_Task item_
Return the lines below exactly, from the first line to the line that contains "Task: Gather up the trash". Leave out pictures.
--------------------
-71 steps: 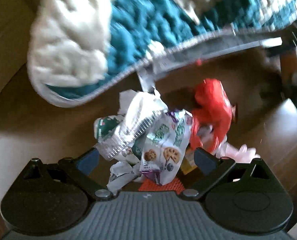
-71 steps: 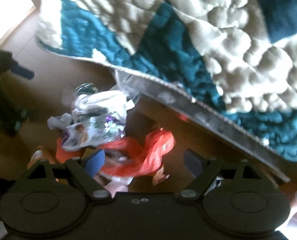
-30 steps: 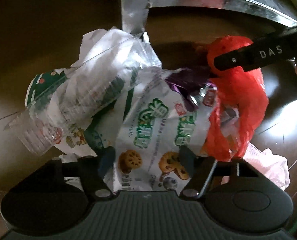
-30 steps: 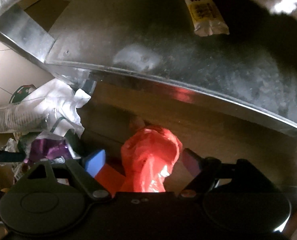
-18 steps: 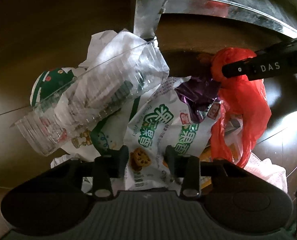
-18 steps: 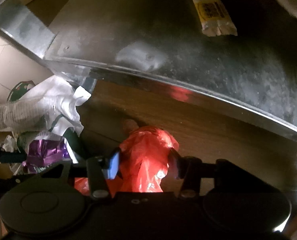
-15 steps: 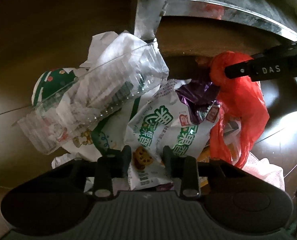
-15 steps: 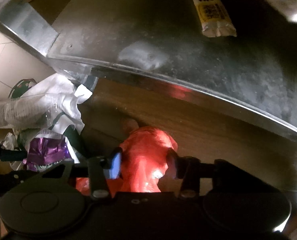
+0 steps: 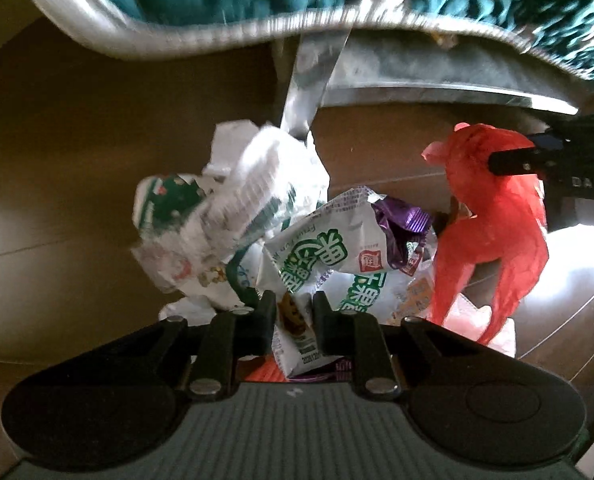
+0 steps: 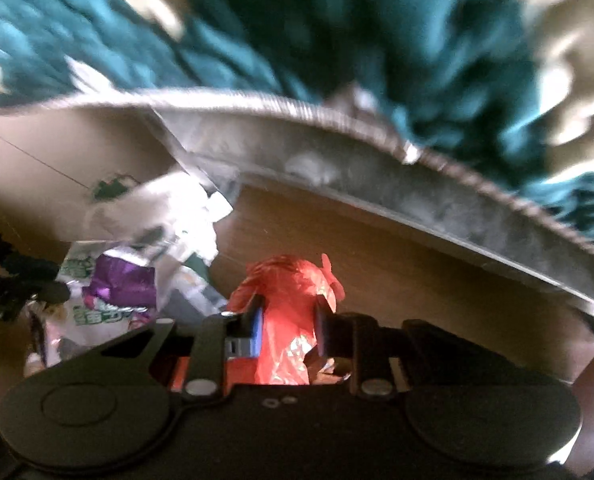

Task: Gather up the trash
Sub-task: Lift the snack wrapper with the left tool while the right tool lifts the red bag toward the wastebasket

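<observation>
A cookie snack wrapper (image 9: 329, 256) was pinched by the left gripper (image 9: 295, 312), a red plastic bag (image 10: 287, 320) by the right gripper (image 10: 288, 316); both grips should be kept firm while lifting.

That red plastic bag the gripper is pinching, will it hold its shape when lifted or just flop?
Probably flop: the red plastic bag is thin and crumpled, and in the left view it droops below the right hand-held gripper in loose folds. It looks light, with light glowing through the film. It may slip, since only a bunched part sits between the fingers.
</observation>
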`<action>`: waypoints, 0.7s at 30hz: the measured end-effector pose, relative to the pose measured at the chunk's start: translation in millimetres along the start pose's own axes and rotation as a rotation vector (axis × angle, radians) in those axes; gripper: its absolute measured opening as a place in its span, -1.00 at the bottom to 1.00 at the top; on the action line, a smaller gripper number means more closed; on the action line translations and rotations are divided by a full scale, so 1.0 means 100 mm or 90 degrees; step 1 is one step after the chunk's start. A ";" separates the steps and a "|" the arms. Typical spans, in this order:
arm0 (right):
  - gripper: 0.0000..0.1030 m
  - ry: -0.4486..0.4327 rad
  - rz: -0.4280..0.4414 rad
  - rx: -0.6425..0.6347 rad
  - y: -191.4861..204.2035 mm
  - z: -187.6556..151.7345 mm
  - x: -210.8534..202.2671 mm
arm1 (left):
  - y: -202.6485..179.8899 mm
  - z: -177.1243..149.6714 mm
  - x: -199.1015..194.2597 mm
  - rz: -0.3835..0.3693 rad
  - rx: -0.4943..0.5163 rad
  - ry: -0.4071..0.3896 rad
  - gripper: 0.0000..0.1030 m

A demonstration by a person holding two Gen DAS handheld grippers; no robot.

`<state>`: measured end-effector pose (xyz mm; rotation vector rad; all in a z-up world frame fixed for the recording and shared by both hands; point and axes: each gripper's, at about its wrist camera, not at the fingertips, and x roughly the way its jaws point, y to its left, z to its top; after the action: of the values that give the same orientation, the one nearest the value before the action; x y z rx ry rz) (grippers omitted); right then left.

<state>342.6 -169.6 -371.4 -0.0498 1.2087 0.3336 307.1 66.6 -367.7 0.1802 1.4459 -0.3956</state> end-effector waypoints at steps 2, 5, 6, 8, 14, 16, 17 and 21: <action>-0.55 -0.017 0.001 -0.003 0.02 0.00 -0.18 | -0.03 0.00 -0.18 0.005 0.003 -0.008 -0.64; -0.55 -0.038 0.007 -0.002 0.03 -0.01 -0.49 | -0.06 -0.03 -0.48 0.014 0.009 -0.031 -0.64; -0.55 -0.046 0.009 -0.003 0.05 -0.02 -0.59 | -0.07 -0.04 -0.60 0.018 0.006 -0.041 -0.64; -0.55 -0.062 0.013 -0.003 0.07 -0.03 -0.81 | -0.09 -0.04 -0.83 0.022 0.004 -0.062 -0.64; -0.55 -0.128 0.020 -0.027 0.19 -0.05 -1.57 | -0.24 0.01 -1.56 0.047 0.016 -0.148 -0.64; -0.55 -0.153 0.018 -0.035 0.24 -0.06 -1.85 | -0.31 0.01 -1.85 0.051 0.014 -0.182 -0.64; -0.55 -0.166 0.019 -0.038 0.25 -0.07 -1.99 | -0.35 0.01 -1.96 0.054 0.015 -0.195 -0.64; -0.55 -0.217 0.022 -0.052 0.32 -0.14 -2.57 | -0.51 -0.03 -2.48 0.057 -0.010 -0.246 -0.64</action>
<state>240.8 -200.2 -135.2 -0.0408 0.8582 0.4040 267.2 59.2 -117.4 0.1456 1.0572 -0.3250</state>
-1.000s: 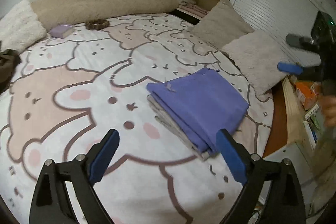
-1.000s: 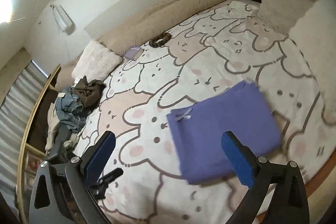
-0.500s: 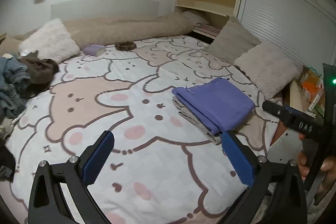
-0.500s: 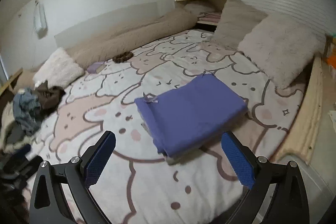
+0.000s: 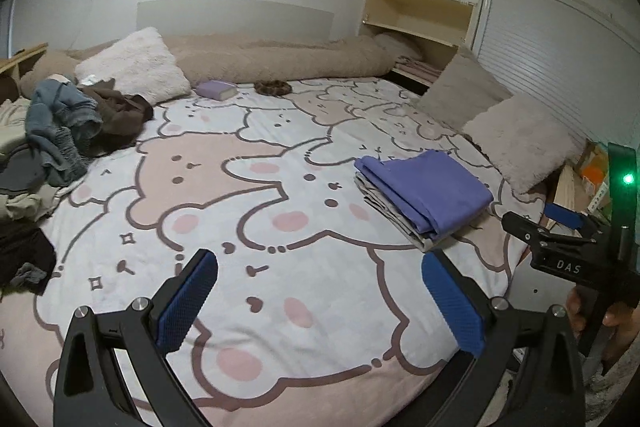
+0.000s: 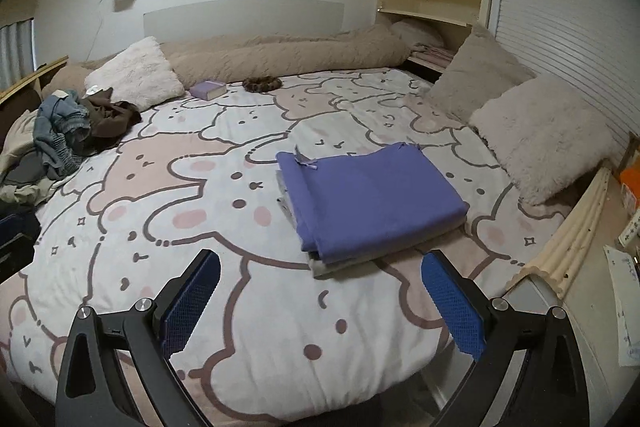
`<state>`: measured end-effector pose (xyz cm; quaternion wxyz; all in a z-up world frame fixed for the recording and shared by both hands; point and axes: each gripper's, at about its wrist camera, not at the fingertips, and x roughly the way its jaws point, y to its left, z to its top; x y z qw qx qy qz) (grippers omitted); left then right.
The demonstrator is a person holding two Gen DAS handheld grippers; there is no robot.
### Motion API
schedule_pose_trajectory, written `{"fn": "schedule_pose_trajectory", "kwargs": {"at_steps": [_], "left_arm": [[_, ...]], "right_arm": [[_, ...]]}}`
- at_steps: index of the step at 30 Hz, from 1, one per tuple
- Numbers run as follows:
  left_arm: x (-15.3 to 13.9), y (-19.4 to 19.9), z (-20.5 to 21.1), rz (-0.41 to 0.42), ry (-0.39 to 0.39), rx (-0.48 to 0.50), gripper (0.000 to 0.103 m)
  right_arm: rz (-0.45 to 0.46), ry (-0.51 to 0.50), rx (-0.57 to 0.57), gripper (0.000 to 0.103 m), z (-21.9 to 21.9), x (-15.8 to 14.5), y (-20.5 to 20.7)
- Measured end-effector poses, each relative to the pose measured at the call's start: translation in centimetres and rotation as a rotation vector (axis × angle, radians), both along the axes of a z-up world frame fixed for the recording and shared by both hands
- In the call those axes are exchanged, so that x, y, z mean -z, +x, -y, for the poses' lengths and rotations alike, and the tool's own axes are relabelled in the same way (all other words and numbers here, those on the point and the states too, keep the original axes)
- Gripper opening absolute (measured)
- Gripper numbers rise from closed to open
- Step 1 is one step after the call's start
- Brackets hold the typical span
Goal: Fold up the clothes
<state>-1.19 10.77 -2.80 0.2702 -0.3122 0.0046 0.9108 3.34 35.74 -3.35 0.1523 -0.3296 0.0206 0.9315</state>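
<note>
A folded purple garment (image 6: 368,199) lies on top of a folded grey one on the bear-print bed (image 6: 200,227); it also shows in the left wrist view (image 5: 424,191). A pile of unfolded clothes (image 5: 68,119) sits at the bed's left side, also in the right wrist view (image 6: 68,131). My left gripper (image 5: 320,307) is open and empty, held back above the bed's near edge. My right gripper (image 6: 320,307) is open and empty, just short of the folded stack; it also appears at the right of the left wrist view (image 5: 560,227).
Fluffy pillows (image 6: 536,131) line the right side and a white one (image 6: 136,75) sits at the back left. A purple book (image 6: 208,89) and a brown ring-shaped item (image 6: 262,83) lie near the rolled beige blanket (image 6: 288,55). A wooden bed rail (image 6: 572,235) runs along the right.
Both grippers have pulled back and away from the folded stack, so more of the bed and room shows. The clothes pile has come into view at the left.
</note>
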Motion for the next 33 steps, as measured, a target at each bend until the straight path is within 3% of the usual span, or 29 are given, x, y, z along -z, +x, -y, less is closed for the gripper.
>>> {"fn": "schedule_pose_trajectory", "kwargs": {"at_steps": [5, 33], "left_arm": [[-0.3, 0.8, 0.6, -0.034, -0.037, -0.031, 0.103], [-0.1, 1.5, 1.1, -0.013, -0.02, -0.048, 0.103]], "right_arm": [[-0.019, 0.018, -0.022, 0.1, 1.4, -0.9, 0.3], [-0.063, 0.061, -0.055, 0.1, 3.1, -3.1, 0.3]]}}
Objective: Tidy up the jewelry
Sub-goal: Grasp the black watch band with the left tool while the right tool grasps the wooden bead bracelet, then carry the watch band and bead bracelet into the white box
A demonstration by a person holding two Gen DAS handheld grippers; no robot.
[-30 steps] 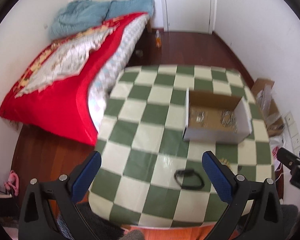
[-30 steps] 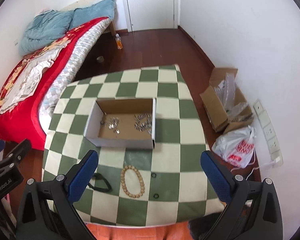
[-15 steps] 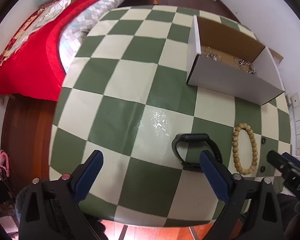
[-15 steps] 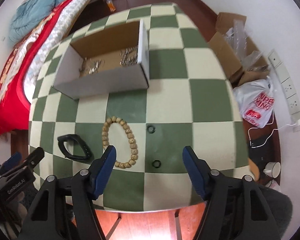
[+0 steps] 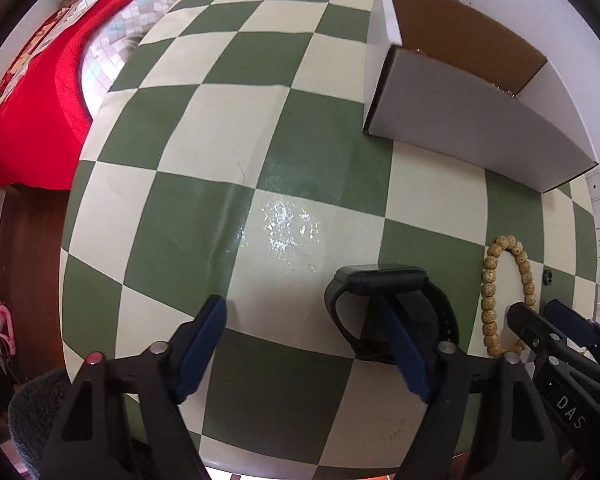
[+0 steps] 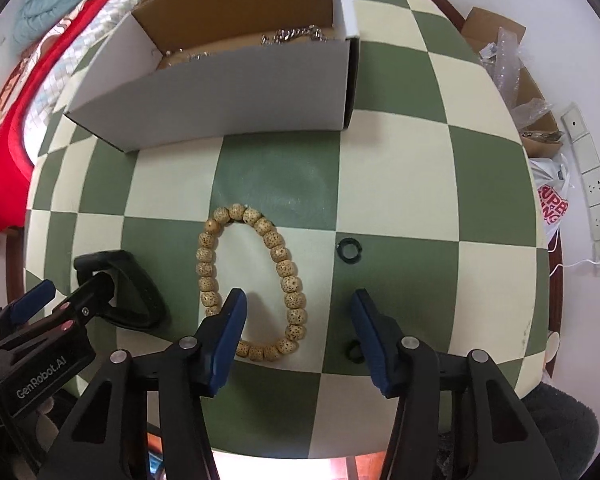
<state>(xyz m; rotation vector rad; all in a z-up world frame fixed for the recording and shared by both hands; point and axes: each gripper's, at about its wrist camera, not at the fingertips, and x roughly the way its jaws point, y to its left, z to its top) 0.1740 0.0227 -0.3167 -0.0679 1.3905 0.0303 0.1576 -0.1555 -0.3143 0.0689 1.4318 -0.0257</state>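
Observation:
A black wristband point(image 5: 392, 304) lies on the green-and-cream checked table point(image 5: 228, 152). My left gripper point(image 5: 304, 320) is open, low over the table, with its right finger inside the band's loop; the band also shows in the right wrist view point(image 6: 136, 288). A tan bead bracelet point(image 6: 278, 254) lies in front of my right gripper point(image 6: 300, 308), which is open with its fingers either side of the bracelet's near right strand. Two small black rings point(image 6: 349, 249) point(image 6: 354, 350) lie to the right. A white cardboard box point(image 6: 228, 80) holding silver jewelry point(image 6: 292, 36) stands behind.
A bed with a red cover point(image 5: 32, 92) stands left of the table. On the floor to the right are an open carton point(image 6: 512, 68) and a plastic bag point(image 6: 552, 200). Wall sockets point(image 6: 592, 184) line the right wall. The table's near edge point(image 6: 300, 452) is just below the grippers.
Both grippers have dropped low and moved forward over the table. The left one has reached the black wristband, the right one the bead bracelet. The right gripper's fingers stand closer together than before.

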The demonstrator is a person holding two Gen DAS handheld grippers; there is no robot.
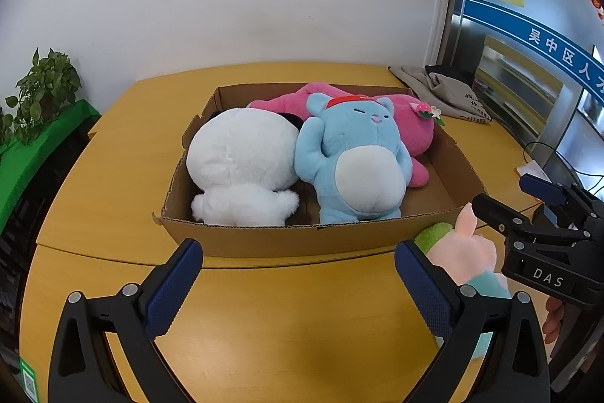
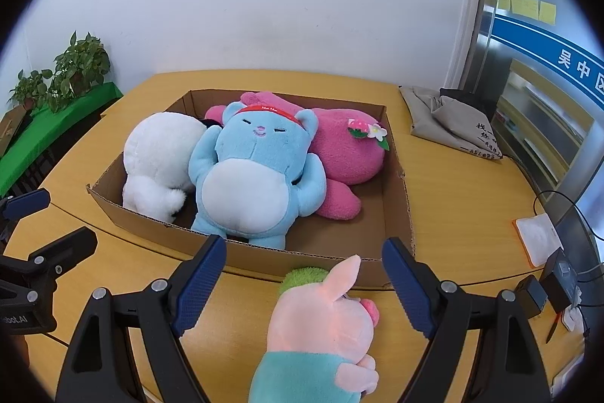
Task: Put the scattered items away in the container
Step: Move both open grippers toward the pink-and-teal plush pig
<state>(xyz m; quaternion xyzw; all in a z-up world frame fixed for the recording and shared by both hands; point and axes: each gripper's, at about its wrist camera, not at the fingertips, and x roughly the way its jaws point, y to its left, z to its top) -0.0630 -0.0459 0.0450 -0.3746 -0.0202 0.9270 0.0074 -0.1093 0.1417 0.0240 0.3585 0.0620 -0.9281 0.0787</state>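
Observation:
A cardboard box (image 1: 271, 237) (image 2: 158, 225) sits on the yellow table and holds a white plush (image 1: 241, 161) (image 2: 154, 157), a blue plush (image 1: 355, 157) (image 2: 253, 172) and a pink plush (image 1: 411, 131) (image 2: 347, 150). A pink pig plush in a teal top (image 2: 321, 323) (image 1: 464, 248) lies on the table just in front of the box's near right corner. My right gripper (image 2: 302, 282) is open with its fingers on either side of the pig's head, apart from it. My left gripper (image 1: 298, 286) is open and empty, left of the pig.
A grey cloth bag (image 1: 441, 89) (image 2: 449, 119) lies at the table's back right. A white pad (image 2: 536, 237), black adapters (image 2: 532, 293) and cables sit at the right edge. Potted plants (image 2: 75, 70) stand on a green shelf at left.

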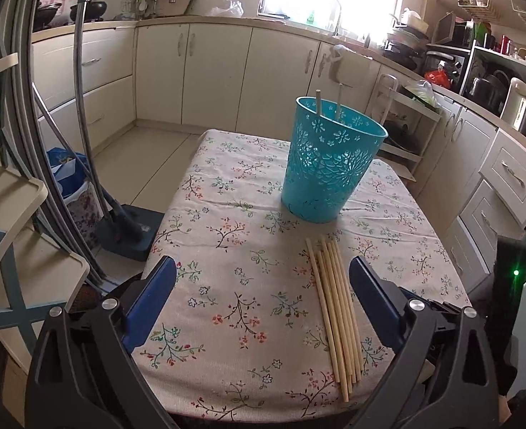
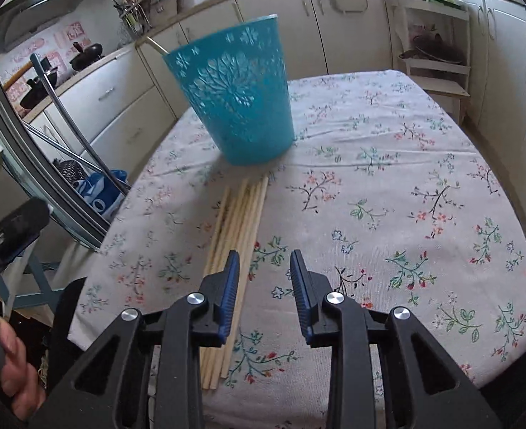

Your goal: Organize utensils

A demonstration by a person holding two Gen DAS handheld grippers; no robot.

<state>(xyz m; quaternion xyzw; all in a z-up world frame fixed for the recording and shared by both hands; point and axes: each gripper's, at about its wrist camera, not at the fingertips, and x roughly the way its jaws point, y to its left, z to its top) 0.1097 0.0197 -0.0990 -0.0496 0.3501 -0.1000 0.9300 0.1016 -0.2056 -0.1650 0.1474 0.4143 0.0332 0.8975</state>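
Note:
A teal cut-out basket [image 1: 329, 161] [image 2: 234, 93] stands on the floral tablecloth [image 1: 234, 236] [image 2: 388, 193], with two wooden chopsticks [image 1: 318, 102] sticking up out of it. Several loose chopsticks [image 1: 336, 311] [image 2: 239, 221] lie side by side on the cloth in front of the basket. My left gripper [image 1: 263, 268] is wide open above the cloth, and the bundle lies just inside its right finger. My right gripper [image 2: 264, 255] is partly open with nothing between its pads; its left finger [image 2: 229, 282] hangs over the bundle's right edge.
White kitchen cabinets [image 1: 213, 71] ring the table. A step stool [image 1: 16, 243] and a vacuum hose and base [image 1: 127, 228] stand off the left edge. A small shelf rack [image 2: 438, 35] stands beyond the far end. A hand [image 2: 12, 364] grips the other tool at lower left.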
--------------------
_Exercise output_
-71 steps: 
-71 steps: 
-30 steps: 
-30 steps: 
-18 steps: 
-18 steps: 
-15 steps: 
-15 steps: 
+0 steps: 
+0 steps: 

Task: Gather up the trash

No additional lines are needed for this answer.